OK, call me jaded. I’m just an elder.
In response, I have to say, that’s the irony of it. We strongly uphold the priesthood of all believers, but when it comes to our own ordination standards… not so much.
As far as our salary packages go, this is a good thing to examine. In 2005, PCUSA seminarians were going into 35k of student loan debt.
Then, when you get out (according to Jackson Carroll), you can expect to make, on average, 35K (including housing). Sometimes that goes up. If you go to a large church, you can get 67K, but since most of our churches are small churches, one can spend his/her entire career at about 35K. Chances are that women, especially, will end up staying at 35K. Every year, you might get a modest cost of living increase, but even when the church’s income drastically increases, the pastor does not usually get a raise.
In the PCUSA, we are often expected to get a doctorate of some kind, which might increase our chance of a better job, but we’re not automatically compensated for the degree.
As a comparison, school teachers are having the same debt/housing/income problem, and their salaries average at 47.6K, over $12,000 more than ours.
So, most of us aren’t making very much money, and that’s why comparing our entrance requirements to lawyers and doctors is kind of… well… silly. Of course, no one’s in it for the money. There’s a whole lot of satisfaction in the vocation that has nothing to do with compensation. But, we do need to be able to make it. For those who are starting out, that’s becoming harder and harder. And for those who are looking toward retirement, especially women who have spent a career with half-time positions and inadequate compensation, it’s also difficult.

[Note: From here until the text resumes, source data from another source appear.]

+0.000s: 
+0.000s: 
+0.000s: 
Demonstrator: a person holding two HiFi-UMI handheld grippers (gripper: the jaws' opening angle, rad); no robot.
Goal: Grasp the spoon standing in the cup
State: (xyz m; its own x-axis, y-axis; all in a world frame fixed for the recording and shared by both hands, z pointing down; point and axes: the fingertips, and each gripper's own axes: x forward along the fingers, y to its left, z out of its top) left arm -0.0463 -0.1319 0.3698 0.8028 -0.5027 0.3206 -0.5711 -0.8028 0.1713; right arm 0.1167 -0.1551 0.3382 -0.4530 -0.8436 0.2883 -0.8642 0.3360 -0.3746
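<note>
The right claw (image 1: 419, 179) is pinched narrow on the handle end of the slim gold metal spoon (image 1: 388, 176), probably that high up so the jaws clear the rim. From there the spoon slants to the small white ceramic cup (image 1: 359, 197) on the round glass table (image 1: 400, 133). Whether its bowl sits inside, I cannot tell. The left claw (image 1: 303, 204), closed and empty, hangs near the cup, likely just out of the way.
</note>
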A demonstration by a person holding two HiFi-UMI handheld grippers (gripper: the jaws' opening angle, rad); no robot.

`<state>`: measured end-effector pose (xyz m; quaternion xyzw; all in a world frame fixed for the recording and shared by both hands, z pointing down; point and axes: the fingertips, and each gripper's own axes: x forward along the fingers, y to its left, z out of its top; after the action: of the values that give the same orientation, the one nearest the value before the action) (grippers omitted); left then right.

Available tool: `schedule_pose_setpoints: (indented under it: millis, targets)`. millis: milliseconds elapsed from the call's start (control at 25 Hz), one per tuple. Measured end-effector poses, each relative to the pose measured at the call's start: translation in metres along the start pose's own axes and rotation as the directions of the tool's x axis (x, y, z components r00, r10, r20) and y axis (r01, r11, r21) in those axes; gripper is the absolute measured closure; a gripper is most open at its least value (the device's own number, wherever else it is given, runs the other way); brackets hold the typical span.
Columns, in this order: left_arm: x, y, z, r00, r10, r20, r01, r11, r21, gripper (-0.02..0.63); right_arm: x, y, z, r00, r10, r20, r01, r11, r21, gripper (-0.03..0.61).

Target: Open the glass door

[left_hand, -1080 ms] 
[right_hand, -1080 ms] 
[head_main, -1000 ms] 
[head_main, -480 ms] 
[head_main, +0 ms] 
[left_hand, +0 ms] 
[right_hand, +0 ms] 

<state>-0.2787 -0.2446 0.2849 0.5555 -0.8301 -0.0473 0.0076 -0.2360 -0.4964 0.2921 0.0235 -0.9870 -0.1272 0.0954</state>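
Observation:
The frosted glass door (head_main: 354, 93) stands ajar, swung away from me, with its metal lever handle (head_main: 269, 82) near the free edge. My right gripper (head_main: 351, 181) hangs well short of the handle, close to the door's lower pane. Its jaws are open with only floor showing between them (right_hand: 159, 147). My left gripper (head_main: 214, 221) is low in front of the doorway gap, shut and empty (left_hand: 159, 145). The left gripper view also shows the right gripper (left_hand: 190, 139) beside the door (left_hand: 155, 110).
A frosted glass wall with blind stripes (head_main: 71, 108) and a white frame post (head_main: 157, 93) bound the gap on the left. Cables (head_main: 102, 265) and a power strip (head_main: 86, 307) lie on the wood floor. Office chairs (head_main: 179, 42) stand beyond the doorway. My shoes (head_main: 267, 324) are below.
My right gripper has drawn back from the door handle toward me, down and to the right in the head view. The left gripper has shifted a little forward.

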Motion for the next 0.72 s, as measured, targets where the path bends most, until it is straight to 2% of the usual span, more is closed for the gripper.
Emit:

I am very thankful for our benefits. As part of a generation where 30% of young adults don’t have health insurance, I know just how lucky I am.
As far as taxes, we do have a break on housing, just like the military, certain people in government offices, and others in our country who have to live in particular housing where they’re employed. The logic is, since we have to move every couple of years, and we often live in a church-owned homes that are not of our choosing, then our housing is treated in same manner as the military.
(Includes 9/1 edit) But, if you look at the full picture of our taxes, it’s really odd. We have to pay SECA tax (instead of FICA), as if we were self-employed. The tax is 2 times regular FICA because we, in effect, pay the employer and employee portions. Then, we pay income tax as if we were employed–which is higher than self-employment tax. So, we do get some breaks, but we have pay more in other ways. The housing usually balances out the higher self-employment tax.
Of course, it is very, very difficult for our small congregations to pay all of this. I realize that fact. Yet, as someone whose family lived the first six years of my pastorate under the state poverty level, while hearing constantly about how outrageous my salary was, I would just hate for our elders to have an unrealistic view of our compensation.